Start of Dataset

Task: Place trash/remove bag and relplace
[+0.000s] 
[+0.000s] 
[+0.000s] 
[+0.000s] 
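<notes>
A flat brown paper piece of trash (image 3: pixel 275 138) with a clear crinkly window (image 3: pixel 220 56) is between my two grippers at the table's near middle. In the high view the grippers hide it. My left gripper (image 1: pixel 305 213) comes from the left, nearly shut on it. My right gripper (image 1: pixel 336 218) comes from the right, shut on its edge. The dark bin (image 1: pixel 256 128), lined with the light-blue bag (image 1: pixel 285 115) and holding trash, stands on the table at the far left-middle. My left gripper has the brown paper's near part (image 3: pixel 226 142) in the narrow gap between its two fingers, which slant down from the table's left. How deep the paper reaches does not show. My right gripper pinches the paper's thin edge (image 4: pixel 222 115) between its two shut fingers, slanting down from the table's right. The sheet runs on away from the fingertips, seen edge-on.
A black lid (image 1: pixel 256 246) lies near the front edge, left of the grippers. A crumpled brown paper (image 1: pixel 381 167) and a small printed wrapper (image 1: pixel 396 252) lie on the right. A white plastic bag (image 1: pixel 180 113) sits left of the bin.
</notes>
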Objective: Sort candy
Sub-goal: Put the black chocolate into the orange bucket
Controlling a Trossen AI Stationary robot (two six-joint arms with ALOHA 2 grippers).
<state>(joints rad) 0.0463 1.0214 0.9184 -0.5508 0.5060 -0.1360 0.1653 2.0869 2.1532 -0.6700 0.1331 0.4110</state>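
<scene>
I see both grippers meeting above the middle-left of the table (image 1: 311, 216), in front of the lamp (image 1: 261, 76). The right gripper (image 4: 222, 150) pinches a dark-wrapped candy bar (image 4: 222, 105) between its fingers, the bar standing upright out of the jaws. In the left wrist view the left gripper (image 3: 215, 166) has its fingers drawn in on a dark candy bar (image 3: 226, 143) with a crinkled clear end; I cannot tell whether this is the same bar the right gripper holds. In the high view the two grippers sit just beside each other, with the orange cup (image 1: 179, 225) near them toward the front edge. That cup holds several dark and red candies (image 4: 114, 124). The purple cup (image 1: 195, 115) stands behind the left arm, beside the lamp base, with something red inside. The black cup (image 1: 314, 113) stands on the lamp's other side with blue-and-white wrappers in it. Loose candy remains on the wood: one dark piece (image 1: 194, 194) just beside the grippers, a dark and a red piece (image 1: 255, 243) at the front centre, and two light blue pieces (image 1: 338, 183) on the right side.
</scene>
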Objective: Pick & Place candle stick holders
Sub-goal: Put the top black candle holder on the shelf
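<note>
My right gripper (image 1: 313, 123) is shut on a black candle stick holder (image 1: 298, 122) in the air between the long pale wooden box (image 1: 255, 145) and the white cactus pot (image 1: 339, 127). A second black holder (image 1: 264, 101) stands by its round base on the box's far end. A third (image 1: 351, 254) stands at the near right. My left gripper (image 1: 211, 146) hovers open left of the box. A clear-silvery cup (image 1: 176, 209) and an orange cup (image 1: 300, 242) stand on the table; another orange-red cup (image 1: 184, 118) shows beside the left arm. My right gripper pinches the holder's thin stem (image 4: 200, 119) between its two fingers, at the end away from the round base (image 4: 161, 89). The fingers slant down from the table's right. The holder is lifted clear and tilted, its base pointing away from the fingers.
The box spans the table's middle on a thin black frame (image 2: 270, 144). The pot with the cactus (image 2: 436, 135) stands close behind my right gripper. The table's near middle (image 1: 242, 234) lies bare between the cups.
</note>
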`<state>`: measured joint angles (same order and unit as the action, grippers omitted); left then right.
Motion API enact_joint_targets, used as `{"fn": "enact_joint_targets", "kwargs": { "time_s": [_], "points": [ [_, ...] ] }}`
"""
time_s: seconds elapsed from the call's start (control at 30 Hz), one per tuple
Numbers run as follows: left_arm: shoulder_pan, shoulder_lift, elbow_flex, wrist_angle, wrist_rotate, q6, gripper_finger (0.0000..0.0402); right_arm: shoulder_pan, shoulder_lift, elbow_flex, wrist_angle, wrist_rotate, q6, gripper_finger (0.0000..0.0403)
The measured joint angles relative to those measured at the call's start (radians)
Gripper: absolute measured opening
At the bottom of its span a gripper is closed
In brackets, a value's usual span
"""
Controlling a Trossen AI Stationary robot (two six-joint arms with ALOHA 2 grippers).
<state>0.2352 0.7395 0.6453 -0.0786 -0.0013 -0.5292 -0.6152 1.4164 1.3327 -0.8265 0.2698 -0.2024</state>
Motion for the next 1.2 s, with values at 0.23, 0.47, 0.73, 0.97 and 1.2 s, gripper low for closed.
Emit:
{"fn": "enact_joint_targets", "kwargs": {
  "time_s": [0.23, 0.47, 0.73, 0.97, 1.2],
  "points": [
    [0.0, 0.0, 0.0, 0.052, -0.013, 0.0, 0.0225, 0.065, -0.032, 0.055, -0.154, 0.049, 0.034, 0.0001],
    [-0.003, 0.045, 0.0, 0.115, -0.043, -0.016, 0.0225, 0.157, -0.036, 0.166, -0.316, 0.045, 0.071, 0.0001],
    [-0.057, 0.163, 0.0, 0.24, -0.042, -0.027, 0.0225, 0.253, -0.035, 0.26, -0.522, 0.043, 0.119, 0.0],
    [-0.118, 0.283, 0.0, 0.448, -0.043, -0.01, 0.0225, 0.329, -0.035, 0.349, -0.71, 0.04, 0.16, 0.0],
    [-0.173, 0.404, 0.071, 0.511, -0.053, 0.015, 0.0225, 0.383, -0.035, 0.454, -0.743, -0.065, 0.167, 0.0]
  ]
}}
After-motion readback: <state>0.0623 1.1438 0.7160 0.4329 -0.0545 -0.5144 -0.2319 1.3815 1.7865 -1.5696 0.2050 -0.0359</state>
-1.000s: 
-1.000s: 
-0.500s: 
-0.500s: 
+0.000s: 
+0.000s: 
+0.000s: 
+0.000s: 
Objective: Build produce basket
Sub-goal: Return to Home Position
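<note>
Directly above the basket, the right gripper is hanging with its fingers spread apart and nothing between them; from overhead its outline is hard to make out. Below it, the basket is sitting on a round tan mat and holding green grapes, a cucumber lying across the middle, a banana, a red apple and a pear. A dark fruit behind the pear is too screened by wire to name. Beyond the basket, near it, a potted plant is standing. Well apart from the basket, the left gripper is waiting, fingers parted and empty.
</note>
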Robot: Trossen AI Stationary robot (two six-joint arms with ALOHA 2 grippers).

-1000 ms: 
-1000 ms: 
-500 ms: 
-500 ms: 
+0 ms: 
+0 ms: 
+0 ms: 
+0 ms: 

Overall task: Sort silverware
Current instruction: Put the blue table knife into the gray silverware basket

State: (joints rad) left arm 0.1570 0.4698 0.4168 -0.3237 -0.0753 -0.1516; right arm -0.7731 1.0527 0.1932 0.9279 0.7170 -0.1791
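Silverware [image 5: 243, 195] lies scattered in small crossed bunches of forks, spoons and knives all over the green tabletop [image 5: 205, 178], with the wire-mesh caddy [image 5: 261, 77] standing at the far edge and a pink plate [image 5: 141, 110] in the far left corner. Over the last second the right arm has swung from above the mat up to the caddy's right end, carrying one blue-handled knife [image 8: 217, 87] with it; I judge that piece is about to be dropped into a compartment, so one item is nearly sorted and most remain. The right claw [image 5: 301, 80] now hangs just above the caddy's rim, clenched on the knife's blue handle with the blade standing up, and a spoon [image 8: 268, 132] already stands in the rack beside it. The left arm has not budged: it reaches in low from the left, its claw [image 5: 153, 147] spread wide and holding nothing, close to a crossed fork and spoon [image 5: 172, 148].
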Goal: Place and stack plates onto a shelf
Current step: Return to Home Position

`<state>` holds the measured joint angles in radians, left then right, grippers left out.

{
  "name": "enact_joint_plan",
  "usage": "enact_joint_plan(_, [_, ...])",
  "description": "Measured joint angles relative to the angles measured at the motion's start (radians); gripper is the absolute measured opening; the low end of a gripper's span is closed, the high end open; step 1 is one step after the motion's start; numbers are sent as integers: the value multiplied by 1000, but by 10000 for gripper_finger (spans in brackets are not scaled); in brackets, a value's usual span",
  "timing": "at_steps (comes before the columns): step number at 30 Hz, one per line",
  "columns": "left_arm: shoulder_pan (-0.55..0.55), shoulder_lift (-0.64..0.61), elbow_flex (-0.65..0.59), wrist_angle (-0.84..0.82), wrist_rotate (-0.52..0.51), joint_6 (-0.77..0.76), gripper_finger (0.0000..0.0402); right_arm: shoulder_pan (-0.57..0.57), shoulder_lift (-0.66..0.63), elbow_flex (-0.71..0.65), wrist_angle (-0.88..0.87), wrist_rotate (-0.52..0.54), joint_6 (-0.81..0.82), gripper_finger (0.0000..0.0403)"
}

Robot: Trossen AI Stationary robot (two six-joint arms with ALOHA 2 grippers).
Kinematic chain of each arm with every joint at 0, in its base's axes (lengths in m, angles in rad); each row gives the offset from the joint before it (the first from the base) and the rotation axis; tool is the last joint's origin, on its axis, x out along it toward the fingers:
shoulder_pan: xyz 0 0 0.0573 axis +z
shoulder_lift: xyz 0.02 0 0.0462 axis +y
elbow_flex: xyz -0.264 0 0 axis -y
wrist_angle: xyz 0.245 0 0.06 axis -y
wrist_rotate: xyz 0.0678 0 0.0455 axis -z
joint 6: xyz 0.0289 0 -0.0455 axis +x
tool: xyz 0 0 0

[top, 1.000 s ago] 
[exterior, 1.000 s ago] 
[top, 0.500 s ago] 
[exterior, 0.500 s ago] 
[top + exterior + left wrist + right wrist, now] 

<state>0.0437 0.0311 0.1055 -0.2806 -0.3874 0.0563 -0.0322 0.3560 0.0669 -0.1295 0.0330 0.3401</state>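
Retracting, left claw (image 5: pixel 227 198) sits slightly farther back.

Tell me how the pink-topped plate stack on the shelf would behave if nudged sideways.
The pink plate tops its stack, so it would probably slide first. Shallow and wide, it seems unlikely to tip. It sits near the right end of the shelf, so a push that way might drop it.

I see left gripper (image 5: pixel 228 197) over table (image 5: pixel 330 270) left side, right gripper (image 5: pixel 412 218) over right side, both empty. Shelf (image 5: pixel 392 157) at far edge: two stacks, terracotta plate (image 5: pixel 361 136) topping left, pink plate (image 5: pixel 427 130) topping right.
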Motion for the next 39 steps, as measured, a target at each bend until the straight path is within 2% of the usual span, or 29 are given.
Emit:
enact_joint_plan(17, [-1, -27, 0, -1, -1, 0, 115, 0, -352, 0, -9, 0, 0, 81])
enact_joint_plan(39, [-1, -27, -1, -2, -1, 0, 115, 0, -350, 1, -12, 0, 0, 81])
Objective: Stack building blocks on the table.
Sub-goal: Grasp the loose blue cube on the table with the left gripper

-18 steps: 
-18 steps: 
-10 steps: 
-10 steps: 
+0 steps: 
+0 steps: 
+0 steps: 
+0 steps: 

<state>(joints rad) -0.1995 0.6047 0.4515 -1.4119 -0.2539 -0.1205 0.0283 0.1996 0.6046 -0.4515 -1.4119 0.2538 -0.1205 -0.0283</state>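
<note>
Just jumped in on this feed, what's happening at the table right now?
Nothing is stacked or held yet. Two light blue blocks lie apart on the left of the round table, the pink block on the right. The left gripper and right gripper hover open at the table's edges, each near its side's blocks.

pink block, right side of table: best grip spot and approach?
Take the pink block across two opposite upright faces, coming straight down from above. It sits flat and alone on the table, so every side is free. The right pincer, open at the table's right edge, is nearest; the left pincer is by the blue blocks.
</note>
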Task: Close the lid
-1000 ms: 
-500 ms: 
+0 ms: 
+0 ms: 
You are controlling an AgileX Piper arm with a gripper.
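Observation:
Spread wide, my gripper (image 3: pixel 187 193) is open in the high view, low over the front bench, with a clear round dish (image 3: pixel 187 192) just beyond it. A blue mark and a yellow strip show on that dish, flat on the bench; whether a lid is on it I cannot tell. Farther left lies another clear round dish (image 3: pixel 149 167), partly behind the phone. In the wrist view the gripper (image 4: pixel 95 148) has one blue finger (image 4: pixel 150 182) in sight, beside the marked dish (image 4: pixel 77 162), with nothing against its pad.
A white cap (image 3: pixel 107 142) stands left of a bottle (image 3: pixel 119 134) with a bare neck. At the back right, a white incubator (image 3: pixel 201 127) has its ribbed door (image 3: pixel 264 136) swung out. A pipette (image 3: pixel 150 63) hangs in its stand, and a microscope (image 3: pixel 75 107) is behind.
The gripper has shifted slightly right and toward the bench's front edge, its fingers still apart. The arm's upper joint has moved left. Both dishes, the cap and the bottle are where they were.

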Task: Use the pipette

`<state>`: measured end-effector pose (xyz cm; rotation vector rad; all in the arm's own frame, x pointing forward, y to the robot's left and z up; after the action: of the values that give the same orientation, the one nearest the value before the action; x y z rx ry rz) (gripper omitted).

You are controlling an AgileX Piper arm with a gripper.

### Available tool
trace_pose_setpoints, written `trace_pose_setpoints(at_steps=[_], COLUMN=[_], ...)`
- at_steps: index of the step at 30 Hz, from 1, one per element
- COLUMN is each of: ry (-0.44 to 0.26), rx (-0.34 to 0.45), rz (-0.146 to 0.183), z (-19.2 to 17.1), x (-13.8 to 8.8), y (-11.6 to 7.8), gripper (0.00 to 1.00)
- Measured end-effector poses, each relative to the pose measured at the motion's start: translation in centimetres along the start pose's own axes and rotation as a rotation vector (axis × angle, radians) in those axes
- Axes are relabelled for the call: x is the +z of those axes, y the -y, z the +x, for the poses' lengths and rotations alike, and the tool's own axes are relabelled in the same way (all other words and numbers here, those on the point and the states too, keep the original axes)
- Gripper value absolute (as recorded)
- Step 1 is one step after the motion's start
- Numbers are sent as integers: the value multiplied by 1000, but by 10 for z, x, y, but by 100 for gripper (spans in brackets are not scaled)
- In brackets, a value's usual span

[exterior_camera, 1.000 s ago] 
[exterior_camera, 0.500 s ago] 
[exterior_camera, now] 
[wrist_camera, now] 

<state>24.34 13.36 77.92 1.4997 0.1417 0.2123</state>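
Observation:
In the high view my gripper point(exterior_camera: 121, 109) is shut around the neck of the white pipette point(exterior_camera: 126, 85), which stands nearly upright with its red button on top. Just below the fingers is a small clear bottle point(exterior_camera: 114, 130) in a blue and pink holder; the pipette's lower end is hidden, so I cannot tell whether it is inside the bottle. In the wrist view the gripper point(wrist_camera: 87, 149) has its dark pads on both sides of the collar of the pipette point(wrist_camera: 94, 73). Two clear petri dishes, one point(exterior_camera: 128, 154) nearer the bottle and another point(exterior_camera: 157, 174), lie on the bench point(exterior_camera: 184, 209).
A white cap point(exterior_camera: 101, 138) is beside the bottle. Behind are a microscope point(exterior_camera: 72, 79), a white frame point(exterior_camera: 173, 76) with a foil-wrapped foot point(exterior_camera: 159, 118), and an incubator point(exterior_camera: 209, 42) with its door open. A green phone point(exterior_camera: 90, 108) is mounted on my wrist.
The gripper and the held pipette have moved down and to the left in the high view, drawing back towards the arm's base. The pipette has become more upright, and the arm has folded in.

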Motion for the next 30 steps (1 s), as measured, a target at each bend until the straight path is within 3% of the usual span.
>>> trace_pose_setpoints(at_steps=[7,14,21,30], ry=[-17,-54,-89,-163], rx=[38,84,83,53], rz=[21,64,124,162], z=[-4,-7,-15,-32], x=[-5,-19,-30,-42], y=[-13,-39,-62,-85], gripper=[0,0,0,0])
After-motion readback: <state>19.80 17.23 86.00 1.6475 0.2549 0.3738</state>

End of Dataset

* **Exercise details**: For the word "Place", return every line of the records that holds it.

* **Completed task**:
Task: Place trash/remove bag and relplace
Objective: Pick & Place candle stick holders
Goal: Place and stack plates onto a shelf

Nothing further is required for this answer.